### Task data
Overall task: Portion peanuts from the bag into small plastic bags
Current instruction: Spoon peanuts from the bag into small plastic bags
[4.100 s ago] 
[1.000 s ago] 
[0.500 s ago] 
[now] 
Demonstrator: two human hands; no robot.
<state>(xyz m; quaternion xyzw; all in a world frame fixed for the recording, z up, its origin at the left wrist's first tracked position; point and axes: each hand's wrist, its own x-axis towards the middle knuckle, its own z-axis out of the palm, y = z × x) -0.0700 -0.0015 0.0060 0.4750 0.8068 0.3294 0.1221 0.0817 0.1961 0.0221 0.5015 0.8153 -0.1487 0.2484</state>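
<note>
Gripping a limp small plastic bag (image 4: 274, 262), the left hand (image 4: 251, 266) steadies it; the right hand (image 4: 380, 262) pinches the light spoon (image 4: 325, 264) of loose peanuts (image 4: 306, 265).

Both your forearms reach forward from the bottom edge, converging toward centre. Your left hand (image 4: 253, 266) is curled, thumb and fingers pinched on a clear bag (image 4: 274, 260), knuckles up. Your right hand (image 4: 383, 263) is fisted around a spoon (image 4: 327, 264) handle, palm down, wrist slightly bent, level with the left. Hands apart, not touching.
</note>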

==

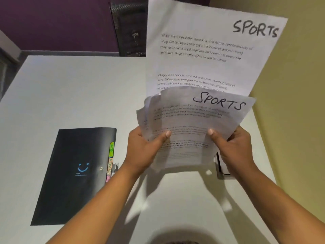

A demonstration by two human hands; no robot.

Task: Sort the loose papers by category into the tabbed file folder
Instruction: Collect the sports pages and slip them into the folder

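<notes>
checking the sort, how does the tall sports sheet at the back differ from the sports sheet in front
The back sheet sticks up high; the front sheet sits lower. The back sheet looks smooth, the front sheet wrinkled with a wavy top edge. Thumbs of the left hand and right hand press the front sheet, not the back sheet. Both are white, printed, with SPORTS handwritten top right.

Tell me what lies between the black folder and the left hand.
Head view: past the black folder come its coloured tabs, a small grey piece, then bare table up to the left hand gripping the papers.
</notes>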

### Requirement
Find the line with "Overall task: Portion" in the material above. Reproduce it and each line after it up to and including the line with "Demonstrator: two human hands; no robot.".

### Task solution
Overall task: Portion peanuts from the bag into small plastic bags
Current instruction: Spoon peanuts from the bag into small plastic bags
[4.100 s ago] 
[1.000 s ago] 
[0.500 s ago] 
[now] 
Demonstrator: two human hands; no robot.

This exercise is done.